Esse gás amarelo tinha um odor adocicado como baunilha ou sabonete perfumado. Seus efeitos podiam demorar até 12 horas para aparecer, mas eram simplesmente dantescos quando se manifestavam. Ele irritava a pele, assim como os olhos e pulmões. Induzia náusea e vômito, e criava bolhas ardentes que assumiam uma coloração mostarda-amarelada da qual decorria seu nome. O gás destruía as membranas revestindo os pulmões, causando uma secura nos brônquios que levava a dores escruciantes. A morte decorrente da exposição ao gás mostarda podia demorar até 5 semanas para ocorrer, e nesse período nada podia ser feito pelas vítimas senão amarrá-las às camas para não enlouquecer em agonia.

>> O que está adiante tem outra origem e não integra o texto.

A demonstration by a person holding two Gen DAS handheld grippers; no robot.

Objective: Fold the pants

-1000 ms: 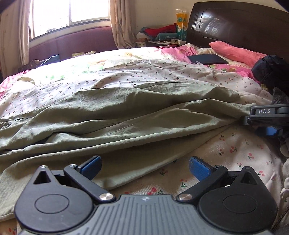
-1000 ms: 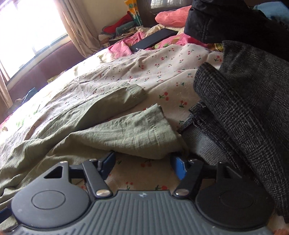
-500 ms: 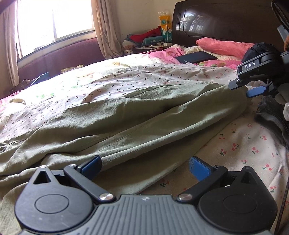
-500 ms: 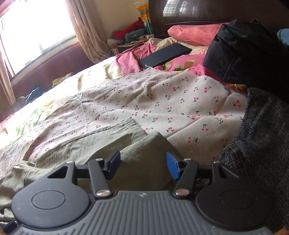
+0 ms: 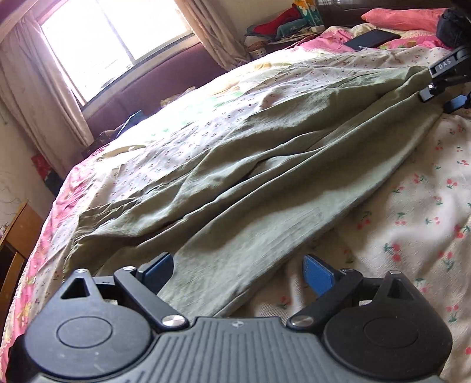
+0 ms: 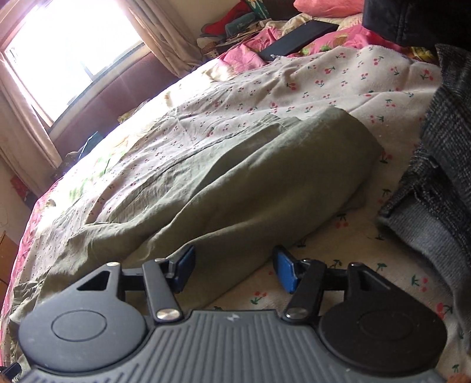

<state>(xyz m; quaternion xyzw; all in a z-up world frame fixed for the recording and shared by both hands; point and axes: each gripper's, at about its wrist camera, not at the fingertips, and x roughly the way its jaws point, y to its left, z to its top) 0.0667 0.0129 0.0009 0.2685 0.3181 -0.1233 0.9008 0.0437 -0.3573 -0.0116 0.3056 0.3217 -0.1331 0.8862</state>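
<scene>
Sunlit bedding covered with a cherry-print sheet [image 5: 418, 212] served as the work surface, and the olive pants [image 5: 265, 182] lay stretched along it. Nearest the left wrist camera, the left gripper [image 5: 238, 272] had its blue pads spread wide, with a flat end of the pants lying between and below them and nothing pinched. Seen from the right wrist, the right gripper [image 6: 234, 269] was likewise spread, its pads straddling the near edge of the pants [image 6: 235, 188] without closing on it.

Beyond the pads, the cloth ran away in long soft wrinkles, one leg overlapping the other. It looked thin, light and limp, so it would likely sag and drag when lifted from one spot; a pinch at a doubled hem or seam edge at each end, where layers stack, should hold better than a pinch on the single sheet in the middle. Care would be needed not to catch the bedsheet beneath.

Farther off, a dark grey plaid garment [image 6: 441, 165] lay just beside the far cuff on the right. At the back were a black flat case [image 6: 298, 39], a pink pillow [image 5: 403, 17] and a bright window [image 5: 112, 47].
</scene>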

Um dos legados da Grande Guerra foi motivar as nações a assinar tratados para conter a proliferação e impedir o uso indiscriminado de Armas Químicas. Milhares de soldados sobreviventes da Guerra de Trincheiras, carregaram pelo resto de suas vidas as marcas da exposição às armas químicas, cicatrizes que jamais saravam.    

Uma Guerra de Cavalheiros

Apesar de todo horror e devastação desencadeado pela Guerra, haviam episódios curiosos de cavalheirismo entre oponentes. Aos olhos dos oficiais, a Guerra por mais selvagem e desesperada não deveria ser uma desculpa para fazer aflorar a falta de civilidade entre os povos.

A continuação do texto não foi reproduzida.